● Exercise
Give the lines again exactly, from the one holding "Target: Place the" to the last line of the listing below, both ends included and nothing added.

● Information provided
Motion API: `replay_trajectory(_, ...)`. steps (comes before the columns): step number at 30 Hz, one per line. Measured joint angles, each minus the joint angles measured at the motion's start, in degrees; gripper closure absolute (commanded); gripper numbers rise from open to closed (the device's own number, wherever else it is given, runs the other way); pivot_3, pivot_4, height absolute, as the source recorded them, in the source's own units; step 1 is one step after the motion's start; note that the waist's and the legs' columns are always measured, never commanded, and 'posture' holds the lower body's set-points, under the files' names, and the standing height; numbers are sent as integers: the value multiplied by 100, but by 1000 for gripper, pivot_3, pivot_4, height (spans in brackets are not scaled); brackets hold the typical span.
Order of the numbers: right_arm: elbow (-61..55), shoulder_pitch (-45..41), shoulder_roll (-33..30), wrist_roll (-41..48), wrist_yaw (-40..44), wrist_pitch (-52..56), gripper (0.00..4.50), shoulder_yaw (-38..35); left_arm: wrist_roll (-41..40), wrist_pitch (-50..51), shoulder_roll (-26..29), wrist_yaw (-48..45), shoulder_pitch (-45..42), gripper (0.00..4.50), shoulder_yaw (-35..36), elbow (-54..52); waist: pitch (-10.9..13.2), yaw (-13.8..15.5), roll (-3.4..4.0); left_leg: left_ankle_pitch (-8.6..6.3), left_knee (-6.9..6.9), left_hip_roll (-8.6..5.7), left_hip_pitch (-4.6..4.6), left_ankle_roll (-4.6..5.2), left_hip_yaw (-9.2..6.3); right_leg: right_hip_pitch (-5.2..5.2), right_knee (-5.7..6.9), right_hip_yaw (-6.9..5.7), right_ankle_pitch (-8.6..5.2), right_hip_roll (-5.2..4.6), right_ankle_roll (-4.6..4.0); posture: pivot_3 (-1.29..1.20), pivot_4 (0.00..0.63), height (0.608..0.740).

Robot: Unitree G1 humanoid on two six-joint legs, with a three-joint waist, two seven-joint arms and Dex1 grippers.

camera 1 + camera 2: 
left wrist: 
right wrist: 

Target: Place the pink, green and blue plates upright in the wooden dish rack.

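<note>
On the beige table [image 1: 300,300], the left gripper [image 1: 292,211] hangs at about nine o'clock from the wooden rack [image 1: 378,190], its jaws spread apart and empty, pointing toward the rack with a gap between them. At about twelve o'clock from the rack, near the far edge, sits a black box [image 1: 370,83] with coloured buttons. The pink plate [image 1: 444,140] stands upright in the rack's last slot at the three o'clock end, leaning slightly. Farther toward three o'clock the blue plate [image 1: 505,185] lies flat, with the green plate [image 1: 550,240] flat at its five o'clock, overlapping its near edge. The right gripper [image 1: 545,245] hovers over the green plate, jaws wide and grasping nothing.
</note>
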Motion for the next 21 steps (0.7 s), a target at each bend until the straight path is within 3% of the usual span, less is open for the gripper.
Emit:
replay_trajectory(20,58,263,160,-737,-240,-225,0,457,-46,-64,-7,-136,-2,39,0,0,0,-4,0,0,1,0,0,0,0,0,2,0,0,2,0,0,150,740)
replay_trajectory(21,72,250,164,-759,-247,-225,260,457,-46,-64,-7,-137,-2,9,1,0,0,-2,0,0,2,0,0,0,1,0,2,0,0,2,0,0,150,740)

● Reply to the exercise
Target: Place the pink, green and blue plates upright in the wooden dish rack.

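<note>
On the beige table [image 1: 300,300], the left gripper [image 1: 292,211] hangs at about nine o'clock from the wooden rack [image 1: 378,190], its jaws spread apart and empty, pointing toward the rack with a gap between them. At about twelve o'clock from the rack, near the far edge, sits a black box [image 1: 370,83] with coloured buttons. The pink plate [image 1: 444,140] stands upright in the rack's last slot at the three o'clock end, leaning slightly. Farther toward three o'clock the blue plate [image 1: 505,185] lies flat, with the green plate [image 1: 550,240] flat at its five o'clock, overlapping its near edge. The right gripper [image 1: 545,245] hovers over the green plate, jaws wide and grasping nothing.
</note>
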Motion for the next 21 steps (0.7 s), a target at each bend until the straight path is within 3% of the usual span, less is open for the gripper.
Emit:
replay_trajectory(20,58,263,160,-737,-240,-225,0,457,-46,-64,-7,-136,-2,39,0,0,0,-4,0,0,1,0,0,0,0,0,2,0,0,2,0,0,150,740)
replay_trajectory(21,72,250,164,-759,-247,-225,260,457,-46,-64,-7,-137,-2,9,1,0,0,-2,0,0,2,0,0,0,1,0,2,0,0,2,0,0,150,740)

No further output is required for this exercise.